WHAT IS REQUIRED :: The answer must be one number: how many lines in the records below contain the string "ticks".
- - -
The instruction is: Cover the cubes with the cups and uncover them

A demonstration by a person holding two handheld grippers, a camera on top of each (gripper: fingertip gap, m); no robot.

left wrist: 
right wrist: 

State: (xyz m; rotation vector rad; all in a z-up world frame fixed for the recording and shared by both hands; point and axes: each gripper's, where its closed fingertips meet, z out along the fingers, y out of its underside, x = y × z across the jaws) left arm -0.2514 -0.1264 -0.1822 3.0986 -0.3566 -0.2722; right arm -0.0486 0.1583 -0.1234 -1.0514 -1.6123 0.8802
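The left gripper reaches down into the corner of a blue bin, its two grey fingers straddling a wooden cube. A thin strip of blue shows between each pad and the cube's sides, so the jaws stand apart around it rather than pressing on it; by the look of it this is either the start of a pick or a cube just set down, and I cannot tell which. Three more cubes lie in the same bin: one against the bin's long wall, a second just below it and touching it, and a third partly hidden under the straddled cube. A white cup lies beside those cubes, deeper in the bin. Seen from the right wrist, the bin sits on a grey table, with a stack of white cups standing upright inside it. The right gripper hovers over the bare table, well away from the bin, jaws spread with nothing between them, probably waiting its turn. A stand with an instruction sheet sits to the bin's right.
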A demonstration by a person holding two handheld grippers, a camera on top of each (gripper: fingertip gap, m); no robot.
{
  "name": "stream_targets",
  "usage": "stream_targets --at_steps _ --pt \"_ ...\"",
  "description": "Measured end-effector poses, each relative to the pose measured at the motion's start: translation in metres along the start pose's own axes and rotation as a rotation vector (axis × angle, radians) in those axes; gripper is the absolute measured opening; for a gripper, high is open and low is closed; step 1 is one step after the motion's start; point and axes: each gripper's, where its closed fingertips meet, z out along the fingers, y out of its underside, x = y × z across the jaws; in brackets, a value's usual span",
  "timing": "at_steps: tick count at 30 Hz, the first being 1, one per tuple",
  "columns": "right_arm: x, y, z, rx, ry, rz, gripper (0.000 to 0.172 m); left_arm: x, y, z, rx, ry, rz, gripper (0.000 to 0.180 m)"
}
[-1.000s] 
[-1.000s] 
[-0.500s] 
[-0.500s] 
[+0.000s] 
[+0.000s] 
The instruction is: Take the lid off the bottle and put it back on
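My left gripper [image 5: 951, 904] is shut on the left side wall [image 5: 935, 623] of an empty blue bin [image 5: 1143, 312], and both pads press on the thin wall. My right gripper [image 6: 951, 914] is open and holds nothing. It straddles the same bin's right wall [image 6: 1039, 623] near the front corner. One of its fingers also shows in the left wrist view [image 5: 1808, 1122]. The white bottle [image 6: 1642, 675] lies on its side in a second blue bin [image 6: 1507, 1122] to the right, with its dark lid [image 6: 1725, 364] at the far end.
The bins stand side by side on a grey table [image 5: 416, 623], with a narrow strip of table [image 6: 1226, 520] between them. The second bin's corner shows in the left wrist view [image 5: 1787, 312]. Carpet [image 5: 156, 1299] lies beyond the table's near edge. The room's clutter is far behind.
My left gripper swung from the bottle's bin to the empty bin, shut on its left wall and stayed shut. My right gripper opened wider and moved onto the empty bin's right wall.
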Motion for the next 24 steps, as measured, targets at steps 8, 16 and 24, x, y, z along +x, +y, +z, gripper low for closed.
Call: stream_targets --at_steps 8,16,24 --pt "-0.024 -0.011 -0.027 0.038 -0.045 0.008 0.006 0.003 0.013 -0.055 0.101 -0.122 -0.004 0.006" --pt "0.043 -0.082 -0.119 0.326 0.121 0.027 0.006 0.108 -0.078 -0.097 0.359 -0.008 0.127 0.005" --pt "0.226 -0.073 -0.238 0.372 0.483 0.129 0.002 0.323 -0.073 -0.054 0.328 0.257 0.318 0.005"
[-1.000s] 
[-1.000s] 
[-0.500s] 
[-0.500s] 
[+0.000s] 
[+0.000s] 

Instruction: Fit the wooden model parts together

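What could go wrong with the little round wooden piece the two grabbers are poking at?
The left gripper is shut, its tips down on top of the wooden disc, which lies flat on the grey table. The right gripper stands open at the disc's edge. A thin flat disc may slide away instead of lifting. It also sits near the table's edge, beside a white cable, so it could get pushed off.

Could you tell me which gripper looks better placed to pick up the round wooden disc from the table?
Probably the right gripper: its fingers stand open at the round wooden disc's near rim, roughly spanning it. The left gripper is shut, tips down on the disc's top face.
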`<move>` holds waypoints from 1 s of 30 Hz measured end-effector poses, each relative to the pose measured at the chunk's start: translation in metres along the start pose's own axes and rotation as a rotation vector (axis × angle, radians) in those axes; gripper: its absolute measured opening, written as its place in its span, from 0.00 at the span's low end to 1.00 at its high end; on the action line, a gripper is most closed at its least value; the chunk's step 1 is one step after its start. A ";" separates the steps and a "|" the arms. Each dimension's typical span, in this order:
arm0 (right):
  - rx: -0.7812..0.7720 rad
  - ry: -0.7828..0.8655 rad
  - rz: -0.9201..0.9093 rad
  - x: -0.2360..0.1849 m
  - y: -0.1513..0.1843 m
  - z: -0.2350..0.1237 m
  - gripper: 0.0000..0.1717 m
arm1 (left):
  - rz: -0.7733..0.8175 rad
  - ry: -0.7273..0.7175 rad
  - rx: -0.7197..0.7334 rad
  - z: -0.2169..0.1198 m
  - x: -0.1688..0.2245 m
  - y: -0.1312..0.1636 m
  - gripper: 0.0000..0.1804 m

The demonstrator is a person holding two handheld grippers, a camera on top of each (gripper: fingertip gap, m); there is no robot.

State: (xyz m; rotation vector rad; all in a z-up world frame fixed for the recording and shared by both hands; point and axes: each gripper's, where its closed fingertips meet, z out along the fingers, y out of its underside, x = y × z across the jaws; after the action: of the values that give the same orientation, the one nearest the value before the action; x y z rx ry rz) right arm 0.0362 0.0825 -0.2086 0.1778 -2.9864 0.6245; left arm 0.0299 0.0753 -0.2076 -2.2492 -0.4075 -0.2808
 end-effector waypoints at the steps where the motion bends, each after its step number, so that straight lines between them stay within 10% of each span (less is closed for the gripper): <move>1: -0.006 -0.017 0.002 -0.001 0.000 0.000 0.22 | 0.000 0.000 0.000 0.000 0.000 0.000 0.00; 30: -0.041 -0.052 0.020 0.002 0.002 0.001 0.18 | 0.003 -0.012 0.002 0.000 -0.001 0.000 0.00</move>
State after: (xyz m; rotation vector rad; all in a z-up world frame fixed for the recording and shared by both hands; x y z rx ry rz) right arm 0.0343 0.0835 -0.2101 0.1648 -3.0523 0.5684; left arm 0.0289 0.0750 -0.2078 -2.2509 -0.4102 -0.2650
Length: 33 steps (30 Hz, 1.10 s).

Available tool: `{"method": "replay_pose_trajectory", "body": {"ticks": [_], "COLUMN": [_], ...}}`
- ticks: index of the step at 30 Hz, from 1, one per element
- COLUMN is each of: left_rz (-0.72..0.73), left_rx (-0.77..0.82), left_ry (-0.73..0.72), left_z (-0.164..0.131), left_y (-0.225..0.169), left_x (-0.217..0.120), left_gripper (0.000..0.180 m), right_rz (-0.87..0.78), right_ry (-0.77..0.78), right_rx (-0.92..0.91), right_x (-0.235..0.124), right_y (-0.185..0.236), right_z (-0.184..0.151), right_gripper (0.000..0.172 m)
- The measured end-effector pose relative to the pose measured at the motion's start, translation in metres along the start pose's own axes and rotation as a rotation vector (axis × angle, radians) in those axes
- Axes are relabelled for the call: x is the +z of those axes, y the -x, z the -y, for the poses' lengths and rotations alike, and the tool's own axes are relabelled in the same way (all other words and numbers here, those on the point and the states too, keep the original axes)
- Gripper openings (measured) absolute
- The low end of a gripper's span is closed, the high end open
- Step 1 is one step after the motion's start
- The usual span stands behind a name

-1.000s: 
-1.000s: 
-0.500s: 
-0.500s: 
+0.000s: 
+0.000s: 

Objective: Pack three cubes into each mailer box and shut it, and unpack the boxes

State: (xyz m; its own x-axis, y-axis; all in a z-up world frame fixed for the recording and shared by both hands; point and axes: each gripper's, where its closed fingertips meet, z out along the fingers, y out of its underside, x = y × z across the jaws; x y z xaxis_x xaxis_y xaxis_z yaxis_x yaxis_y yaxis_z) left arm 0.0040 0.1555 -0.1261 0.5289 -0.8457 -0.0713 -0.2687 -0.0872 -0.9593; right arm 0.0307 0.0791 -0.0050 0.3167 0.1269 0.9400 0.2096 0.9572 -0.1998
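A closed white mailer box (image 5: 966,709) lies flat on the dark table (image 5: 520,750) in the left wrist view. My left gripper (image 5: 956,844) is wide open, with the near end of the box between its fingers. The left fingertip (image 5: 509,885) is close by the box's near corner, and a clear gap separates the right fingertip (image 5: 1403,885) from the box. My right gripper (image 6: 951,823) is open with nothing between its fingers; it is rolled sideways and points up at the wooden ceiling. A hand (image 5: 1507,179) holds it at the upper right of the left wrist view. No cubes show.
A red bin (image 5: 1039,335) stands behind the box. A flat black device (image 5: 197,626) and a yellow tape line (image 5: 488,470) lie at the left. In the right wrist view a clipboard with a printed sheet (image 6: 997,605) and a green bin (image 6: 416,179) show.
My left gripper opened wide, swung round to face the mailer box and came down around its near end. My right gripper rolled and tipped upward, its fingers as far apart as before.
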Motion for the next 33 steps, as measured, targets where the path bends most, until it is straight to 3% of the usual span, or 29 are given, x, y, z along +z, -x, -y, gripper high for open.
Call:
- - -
WRITTEN REPLY :: 2